Benchmarks
Reproducible: pnpm -F @nkwib/pr-engine bench. The benchmark uses a deterministic synthetic repo (bench/synthetic.ts) — same input every run, no PRNG, no I/O.
Headline number
analyze()runs the full pipeline (mining → churn → cochange → hotspots → risk) over a 10 000-commit / 500-file synthetic repository in ~7.5 ms (median).
That's the deterministic engine work only.

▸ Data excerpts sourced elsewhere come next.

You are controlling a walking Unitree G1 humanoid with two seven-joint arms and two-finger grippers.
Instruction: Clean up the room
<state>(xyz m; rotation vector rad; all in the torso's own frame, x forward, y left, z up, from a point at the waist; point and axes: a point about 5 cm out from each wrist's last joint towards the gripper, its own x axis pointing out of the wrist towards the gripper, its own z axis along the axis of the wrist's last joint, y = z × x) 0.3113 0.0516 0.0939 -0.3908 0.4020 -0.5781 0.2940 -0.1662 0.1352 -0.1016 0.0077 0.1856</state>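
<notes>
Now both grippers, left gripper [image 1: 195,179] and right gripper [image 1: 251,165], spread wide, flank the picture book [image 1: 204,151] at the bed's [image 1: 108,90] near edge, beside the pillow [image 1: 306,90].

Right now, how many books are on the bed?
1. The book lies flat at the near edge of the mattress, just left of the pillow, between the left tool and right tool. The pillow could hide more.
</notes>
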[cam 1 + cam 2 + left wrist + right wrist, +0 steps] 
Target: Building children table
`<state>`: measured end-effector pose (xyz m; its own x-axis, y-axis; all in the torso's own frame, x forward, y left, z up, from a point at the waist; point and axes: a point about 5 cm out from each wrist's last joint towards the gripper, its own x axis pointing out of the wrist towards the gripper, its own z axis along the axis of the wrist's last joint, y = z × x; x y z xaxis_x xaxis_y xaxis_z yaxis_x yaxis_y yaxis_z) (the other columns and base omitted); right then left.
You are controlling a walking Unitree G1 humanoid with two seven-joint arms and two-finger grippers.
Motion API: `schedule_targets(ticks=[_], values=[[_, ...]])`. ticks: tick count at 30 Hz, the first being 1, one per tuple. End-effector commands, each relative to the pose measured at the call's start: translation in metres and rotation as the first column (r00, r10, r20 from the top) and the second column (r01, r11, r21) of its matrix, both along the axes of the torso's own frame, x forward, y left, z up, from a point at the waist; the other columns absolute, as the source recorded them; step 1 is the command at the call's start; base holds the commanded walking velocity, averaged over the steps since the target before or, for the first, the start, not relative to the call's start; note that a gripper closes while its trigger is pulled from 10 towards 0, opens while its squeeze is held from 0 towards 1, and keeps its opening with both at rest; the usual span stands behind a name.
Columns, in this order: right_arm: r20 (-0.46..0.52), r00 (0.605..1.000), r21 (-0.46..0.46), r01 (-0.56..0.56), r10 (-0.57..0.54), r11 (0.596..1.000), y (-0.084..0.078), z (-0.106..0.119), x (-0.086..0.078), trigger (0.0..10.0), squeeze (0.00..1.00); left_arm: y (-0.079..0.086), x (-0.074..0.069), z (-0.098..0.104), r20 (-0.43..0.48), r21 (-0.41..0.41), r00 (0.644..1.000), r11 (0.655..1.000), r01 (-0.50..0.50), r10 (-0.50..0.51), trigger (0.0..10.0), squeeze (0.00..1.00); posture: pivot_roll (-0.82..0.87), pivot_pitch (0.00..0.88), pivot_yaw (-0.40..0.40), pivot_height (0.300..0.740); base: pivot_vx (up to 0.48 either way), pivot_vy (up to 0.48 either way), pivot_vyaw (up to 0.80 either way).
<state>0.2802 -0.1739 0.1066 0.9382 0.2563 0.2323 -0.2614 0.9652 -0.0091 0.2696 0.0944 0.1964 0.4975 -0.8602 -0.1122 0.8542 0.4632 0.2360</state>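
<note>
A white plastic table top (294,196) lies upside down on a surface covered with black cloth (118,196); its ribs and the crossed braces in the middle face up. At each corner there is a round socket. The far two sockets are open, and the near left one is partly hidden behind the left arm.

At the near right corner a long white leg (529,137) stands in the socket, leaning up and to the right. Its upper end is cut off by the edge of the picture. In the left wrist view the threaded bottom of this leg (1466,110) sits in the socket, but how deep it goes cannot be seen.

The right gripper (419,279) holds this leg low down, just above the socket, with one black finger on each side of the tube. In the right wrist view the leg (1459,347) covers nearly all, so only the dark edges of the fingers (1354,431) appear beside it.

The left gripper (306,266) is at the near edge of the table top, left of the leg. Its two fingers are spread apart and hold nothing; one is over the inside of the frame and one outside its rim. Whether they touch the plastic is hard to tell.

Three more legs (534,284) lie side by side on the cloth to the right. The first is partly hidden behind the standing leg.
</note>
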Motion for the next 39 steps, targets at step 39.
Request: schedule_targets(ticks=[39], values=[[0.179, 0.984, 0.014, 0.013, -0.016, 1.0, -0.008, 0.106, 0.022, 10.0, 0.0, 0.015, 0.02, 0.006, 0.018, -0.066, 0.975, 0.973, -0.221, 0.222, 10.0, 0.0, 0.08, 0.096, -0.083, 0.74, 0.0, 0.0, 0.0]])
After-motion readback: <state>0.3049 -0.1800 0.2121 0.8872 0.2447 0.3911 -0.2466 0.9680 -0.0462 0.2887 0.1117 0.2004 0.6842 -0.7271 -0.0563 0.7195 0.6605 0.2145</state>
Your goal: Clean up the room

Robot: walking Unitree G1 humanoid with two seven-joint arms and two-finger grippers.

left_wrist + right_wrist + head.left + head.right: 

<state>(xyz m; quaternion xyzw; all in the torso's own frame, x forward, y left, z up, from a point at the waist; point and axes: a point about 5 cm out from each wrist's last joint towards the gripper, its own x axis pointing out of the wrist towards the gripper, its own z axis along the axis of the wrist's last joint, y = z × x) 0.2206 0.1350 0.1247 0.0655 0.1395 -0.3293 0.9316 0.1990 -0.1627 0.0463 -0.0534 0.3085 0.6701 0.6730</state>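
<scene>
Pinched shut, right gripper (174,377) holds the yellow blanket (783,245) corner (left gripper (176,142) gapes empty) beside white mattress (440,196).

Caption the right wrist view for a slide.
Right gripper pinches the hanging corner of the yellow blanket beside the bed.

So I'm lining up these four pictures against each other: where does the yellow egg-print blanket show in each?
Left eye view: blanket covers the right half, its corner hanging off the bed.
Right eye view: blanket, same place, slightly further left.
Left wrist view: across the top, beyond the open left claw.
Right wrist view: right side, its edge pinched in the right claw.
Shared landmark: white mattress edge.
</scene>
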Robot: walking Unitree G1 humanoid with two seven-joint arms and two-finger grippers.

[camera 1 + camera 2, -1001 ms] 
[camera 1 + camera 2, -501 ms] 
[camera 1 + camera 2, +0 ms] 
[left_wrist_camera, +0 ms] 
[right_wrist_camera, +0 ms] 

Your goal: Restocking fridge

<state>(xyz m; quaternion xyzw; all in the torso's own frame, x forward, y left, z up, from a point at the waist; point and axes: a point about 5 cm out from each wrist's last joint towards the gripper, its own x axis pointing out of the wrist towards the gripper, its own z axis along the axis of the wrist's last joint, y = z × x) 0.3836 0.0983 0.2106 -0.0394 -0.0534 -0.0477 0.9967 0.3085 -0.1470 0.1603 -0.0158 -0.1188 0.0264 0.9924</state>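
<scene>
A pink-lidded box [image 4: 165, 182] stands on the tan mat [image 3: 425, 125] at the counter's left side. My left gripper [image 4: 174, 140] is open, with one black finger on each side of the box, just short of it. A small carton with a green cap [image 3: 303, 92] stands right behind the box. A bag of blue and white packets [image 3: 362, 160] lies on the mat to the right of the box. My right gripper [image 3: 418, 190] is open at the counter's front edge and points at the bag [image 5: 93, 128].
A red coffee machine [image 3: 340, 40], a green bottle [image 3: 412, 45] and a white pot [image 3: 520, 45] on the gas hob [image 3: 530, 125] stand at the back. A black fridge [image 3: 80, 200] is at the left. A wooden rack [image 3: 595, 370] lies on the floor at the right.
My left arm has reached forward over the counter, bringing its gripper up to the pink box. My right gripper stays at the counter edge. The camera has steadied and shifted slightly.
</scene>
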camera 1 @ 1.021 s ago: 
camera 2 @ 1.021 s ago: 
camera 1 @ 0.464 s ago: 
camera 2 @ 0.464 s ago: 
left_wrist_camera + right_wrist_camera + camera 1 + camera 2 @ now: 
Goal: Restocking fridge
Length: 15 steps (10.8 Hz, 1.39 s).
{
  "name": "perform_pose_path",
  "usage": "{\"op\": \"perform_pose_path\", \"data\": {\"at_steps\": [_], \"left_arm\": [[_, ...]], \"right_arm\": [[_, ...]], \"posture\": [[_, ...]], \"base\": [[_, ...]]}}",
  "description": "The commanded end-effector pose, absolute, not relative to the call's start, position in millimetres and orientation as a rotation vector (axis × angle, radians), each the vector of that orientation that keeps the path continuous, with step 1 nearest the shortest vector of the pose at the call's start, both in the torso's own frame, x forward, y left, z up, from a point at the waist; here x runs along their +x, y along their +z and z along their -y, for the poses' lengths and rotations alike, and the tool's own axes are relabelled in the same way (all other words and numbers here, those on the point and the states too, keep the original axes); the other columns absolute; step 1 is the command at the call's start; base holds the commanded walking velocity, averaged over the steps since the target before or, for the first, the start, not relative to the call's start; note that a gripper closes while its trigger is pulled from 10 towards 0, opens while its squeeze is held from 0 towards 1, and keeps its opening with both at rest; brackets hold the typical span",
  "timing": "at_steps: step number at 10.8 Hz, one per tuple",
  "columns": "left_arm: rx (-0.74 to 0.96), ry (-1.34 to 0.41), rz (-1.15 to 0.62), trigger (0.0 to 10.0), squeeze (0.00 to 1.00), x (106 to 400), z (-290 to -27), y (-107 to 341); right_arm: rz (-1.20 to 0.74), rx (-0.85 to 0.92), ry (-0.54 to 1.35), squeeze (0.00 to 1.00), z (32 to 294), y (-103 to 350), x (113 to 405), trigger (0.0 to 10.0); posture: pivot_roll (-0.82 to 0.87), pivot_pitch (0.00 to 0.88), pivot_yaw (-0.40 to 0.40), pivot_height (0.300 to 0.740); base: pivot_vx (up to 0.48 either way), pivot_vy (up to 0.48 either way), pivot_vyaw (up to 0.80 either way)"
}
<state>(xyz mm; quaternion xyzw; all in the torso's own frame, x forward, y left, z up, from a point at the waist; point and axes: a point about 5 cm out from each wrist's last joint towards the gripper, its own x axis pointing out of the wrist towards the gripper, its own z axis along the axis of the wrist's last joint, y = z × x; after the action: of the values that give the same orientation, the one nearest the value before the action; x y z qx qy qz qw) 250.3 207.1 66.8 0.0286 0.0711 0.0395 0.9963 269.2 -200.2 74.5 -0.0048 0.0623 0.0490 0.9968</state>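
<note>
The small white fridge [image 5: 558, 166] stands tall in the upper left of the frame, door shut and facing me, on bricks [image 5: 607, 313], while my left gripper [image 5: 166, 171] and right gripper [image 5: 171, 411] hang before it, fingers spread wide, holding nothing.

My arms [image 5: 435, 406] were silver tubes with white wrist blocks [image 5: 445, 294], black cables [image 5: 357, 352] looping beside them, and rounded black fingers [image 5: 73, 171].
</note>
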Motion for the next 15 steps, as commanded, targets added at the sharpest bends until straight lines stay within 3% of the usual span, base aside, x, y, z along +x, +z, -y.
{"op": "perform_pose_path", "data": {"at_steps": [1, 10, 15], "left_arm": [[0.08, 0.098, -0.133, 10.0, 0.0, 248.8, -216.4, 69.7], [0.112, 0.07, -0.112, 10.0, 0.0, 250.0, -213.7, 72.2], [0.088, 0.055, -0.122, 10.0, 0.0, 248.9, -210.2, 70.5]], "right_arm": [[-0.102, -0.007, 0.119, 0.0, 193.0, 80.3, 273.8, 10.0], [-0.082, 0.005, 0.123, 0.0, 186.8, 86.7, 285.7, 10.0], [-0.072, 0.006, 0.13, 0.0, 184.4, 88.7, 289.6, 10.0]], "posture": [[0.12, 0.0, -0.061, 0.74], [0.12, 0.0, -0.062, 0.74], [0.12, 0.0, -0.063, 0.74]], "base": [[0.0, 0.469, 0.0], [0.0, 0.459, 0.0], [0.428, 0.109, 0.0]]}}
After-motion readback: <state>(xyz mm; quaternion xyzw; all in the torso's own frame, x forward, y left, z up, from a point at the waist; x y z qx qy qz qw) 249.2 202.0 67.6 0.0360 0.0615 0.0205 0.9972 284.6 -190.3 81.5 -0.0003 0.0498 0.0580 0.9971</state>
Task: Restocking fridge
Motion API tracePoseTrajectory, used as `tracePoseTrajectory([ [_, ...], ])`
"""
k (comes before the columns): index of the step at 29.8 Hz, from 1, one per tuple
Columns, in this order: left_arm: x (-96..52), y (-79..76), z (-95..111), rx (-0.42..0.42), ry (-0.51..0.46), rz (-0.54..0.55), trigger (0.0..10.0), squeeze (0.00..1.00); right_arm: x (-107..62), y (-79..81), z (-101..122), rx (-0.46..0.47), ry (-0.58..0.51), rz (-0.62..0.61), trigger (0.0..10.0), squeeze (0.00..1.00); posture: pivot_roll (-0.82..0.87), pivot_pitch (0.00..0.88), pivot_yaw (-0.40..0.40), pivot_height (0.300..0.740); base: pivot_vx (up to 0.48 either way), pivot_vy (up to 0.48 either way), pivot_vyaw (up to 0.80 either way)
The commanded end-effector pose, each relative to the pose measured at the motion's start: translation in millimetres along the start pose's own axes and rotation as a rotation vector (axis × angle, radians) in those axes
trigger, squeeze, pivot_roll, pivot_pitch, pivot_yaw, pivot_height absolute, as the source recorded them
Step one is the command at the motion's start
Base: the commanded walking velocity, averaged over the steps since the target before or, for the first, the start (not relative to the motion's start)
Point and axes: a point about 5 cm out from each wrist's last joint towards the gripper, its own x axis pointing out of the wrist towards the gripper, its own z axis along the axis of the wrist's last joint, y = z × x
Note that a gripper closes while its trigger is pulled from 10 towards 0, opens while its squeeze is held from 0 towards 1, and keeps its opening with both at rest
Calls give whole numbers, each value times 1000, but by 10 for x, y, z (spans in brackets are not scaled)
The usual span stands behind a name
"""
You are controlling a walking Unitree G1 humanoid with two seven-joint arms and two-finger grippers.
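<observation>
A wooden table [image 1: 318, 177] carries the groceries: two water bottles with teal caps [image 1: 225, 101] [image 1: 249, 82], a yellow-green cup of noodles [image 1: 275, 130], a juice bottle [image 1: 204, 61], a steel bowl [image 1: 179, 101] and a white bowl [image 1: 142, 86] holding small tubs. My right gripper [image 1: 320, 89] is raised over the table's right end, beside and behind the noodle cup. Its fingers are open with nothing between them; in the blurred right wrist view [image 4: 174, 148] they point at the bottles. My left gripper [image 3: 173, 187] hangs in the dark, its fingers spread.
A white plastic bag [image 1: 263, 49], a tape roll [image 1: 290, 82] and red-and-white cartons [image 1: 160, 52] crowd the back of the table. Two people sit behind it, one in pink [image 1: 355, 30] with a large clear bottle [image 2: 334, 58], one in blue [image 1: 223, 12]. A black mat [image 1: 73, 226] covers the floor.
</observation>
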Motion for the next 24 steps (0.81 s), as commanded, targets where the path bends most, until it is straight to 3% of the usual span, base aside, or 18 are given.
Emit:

Reading git log from disk is the adapter's job and is dominated by subprocess overhead, not by core compute.
Detailed results
Hardware: Apple Silicon, single-threaded, Node 22. Workload: 10 000 commits, 500 unique files, 5 files-touched per commit, 18 % bug-fix rate.
| Function | Throughput (Hz) | Median (ms) | p99 (ms) | Notes |
|---|---|---|---|---|
mineCommits | 2 190 | 0.46 | 0.71 | Bug-fix classification + signal attribution. |
computeHotspots | 2 232 | 0.45 | 0.57 | Bayesian-smoothed bug-fix density per file. |
computeChurn | 1 262 | 0.79 | 0.95 | Per-file commit / bug-fix counts + first/last-touch. |
computeCochange | 216 | 4.63 | 6.23 | File×file co-modification graph (heaviest engine). |
computeRisk (with mined ready) | 140 | 7.13 | 8.01 | Full risk combinator over the four engines above. |
analyze (end-to-end from raw commits) | 133 | 7.51 | 8.06 | Top-level entry point used by the CLI. |
Variance: ±0.5 % to ±2 % relative (rme), ≥ 67 samples each.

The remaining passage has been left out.